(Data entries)
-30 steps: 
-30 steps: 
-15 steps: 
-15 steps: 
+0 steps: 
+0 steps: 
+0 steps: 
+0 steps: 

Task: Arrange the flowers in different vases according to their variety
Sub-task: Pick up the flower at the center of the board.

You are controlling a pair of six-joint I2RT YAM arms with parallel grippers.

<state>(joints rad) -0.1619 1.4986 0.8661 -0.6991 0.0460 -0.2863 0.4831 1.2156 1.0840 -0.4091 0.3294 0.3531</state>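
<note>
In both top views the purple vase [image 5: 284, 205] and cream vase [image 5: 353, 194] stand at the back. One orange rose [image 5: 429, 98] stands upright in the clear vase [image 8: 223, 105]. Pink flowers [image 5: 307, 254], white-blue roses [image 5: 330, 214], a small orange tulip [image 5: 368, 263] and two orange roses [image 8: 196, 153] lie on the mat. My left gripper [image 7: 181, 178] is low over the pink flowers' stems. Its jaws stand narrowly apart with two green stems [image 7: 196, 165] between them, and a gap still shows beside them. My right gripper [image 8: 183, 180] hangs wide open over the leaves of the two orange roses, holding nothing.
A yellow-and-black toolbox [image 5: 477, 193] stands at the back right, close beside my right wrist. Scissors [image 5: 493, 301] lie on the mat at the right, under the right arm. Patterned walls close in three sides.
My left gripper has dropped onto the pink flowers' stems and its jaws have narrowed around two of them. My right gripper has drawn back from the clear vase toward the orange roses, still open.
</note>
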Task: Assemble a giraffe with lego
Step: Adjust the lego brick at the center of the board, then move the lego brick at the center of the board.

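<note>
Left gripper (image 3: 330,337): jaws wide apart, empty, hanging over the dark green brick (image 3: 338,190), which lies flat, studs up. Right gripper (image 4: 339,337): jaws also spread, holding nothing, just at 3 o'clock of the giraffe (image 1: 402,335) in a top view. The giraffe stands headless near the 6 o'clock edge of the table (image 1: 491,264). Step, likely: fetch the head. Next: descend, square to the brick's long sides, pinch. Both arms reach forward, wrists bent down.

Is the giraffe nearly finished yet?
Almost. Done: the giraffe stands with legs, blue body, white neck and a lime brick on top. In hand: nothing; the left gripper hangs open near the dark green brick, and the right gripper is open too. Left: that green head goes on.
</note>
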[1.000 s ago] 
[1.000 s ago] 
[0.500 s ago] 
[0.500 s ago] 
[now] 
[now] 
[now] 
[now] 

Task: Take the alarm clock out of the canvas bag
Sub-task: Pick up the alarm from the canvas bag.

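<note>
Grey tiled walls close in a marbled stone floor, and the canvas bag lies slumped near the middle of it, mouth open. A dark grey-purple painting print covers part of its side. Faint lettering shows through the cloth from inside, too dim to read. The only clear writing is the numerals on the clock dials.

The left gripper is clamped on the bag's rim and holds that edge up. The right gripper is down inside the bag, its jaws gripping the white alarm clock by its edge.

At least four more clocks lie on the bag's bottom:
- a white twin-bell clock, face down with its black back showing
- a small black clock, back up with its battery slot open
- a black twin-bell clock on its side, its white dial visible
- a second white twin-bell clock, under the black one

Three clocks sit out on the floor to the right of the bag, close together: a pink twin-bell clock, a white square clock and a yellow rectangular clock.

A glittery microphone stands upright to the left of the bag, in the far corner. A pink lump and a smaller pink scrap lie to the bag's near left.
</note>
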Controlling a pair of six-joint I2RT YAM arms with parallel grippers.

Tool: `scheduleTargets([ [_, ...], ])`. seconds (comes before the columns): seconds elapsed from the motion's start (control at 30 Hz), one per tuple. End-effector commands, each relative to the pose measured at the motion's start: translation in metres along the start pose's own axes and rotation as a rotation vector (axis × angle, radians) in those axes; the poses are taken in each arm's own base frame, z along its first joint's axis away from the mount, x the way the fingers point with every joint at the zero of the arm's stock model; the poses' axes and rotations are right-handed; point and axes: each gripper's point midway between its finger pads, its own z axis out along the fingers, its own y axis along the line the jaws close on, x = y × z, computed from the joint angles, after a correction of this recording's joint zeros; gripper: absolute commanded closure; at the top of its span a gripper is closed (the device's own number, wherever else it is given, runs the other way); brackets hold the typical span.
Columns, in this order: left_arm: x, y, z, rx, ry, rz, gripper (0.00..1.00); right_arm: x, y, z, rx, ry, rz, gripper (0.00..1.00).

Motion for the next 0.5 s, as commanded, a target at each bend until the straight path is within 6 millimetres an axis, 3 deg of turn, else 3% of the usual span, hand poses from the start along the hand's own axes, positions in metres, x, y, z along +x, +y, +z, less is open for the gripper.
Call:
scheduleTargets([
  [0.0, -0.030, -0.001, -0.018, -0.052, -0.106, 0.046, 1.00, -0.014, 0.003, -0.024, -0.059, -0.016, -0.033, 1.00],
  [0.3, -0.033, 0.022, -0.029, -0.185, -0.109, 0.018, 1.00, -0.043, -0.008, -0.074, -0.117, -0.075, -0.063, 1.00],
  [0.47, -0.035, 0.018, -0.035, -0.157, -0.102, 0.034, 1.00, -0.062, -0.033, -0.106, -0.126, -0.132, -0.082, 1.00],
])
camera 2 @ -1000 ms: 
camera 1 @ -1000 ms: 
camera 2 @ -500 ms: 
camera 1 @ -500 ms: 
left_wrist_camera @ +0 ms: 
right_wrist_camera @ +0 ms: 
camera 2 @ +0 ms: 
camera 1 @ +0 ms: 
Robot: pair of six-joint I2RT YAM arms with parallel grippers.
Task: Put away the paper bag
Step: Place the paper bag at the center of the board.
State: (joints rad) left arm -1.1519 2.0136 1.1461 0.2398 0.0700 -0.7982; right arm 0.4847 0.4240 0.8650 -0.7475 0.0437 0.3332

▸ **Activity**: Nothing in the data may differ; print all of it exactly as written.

▸ **Written answer**:
-30 steps: 
-30 steps: 
-15 steps: 
-15 steps: 
+0 steps: 
+0 steps: 
+0 steps: 
+0 steps: 

Task: Arrange the flowers in different vases according to their variety
Sub-task: Pick up the flower at the center of the board.

You are controlling a pair of six-joint I2RT YAM arms with parallel grippers.

<state>(joints rad) -0.1619 1.4986 0.8661 -0.6991 0.0460 -0.2863 0.4831 1.2156 1.0840 -0.4091 0.3294 0.3531</state>
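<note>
In both top views the purple vase [image 5: 284, 205] and cream vase [image 5: 353, 194] stand at the back. One orange rose [image 5: 429, 98] stands upright in the clear vase [image 8: 223, 105]. Pink flowers [image 5: 307, 254], white-blue roses [image 5: 330, 214], a small orange tulip [image 5: 368, 263] and two orange roses [image 8: 196, 153] lie on the mat. My left gripper [image 7: 181, 178] is low over the pink flowers' stems. Its jaws stand narrowly apart with two green stems [image 7: 196, 165] between them, and a gap still shows beside them. My right gripper [image 8: 183, 180] hangs wide open over the leaves of the two orange roses, holding nothing.
A yellow-and-black toolbox [image 5: 477, 193] stands at the back right, close beside my right wrist. Scissors [image 5: 493, 301] lie on the mat at the right, under the right arm. Patterned walls close in three sides.
My left gripper has dropped onto the pink flowers' stems and its jaws have narrowed around two of them. My right gripper has drawn back from the clear vase toward the orange roses, still open.
</note>
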Task: Assemble a giraffe with lego
Step: Adjust the lego brick at the center of the board, then move the lego brick at the center of the board.

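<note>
Left gripper (image 3: 330,337): jaws wide apart, empty, hanging over the dark green brick (image 3: 338,190), which lies flat, studs up. Right gripper (image 4: 339,337): jaws also spread, holding nothing, just at 3 o'clock of the giraffe (image 1: 402,335) in a top view. The giraffe stands headless near the 6 o'clock edge of the table (image 1: 491,264). Step, likely: fetch the head. Next: descend, square to the brick's long sides, pinch. Both arms reach forward, wrists bent down.

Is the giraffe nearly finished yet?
Almost. Done: the giraffe stands with legs, blue body, white neck and a lime brick on top. In hand: nothing; the left gripper hangs open near the dark green brick, and the right gripper is open too. Left: that green head goes on.
</note>
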[1.000 s ago] 
[1.000 s ago] 
[0.500 s ago] 
[0.500 s ago] 
[now] 
[now] 
[now] 
[now] 

Task: Take the alarm clock out of the canvas bag
Sub-task: Pick up the alarm from the canvas bag.

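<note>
Grey tiled walls close in a marbled stone floor, and the canvas bag lies slumped near the middle of it, mouth open. A dark grey-purple painting print covers part of its side. Faint lettering shows through the cloth from inside, too dim to read. The only clear writing is the numerals on the clock dials.

The left gripper is clamped on the bag's rim and holds that edge up. The right gripper is down inside the bag, its jaws gripping the white alarm clock by its edge.

At least four more clocks lie on the bag's bottom:
- a white twin-bell clock, face down with its black back showing
- a small black clock, back up with its battery slot open
- a black twin-bell clock on its side, its white dial visible
- a second white twin-bell clock, under the black one

Three clocks sit out on the floor to the right of the bag, close together: a pink twin-bell clock, a white square clock and a yellow rectangular clock.

A glittery microphone stands upright to the left of the bag, in the far corner. A pink lump and a smaller pink scrap lie to the bag's near left.
</note>
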Controlling a pair of six-joint I2RT YAM arms with parallel grippers.

Tool: `scheduleTargets([ [_, ...], ])`. seconds (comes before the columns): seconds elapsed from the motion's start (control at 30 Hz), one per tuple. End-effector commands, each relative to the pose measured at the motion's start: translation in metres along the start pose's own axes and rotation as a rotation vector (axis × angle, radians) in those axes; the poses are taken in each arm's own base frame, z along its first joint's axis away from the mount, x the way the fingers point with every joint at the zero of the arm's stock model; the poses' axes and rotations are right-handed; point and axes: each gripper's point midway between its finger pads, its own z axis out along the fingers, its own y axis along the line the jaws close on, x = y × z, computed from the joint angles, after a correction of this recording's joint zeros; gripper: absolute commanded closure; at the top of its span a gripper is closed (the device's own number, wherever else it is given, runs the other way); brackets hold the typical span.
Columns, in this order: left_arm: x, y, z, rx, ry, rz, gripper (0.00..1.00); right_arm: x, y, z, rx, ry, rz, gripper (0.00..1.00).

Motion for the next 0.5 s, as commanded, a target at each bend until the straight path is within 6 millimetres an axis, 3 deg of turn, else 3% of the usual span, hand poses from the start along the hand's own axes, positions in metres, x, y, z along +x, +y, +z, less is open for the gripper.
Call:
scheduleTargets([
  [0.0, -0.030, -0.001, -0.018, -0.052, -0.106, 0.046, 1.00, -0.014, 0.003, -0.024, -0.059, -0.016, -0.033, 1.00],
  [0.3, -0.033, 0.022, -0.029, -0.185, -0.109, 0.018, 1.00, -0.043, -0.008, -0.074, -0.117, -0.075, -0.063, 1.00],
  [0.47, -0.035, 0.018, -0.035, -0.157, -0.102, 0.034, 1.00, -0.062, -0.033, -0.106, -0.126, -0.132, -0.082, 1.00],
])
camera 2 @ -1000 ms: 
camera 1 @ -1000 ms: 
camera 2 @ -500 ms: 
camera 1 @ -500 ms: 
left_wrist_camera @ +0 ms: 
right_wrist_camera @ +0 ms: 
camera 2 @ +0 ms: 
camera 1 @ +0 ms: 
Robot: pair of six-joint I2RT YAM arms with parallel grippers.
Task: Put away the paper bag
Step: Place the paper bag at the center of the board.
State: (joints rad) left arm -1.1519 2.0136 1.1461 0.2398 0.0700 -0.7982; right arm 0.4847 0.4240 0.8650 -0.7475 0.0437 0.3332

This concludes the answer to the exercise.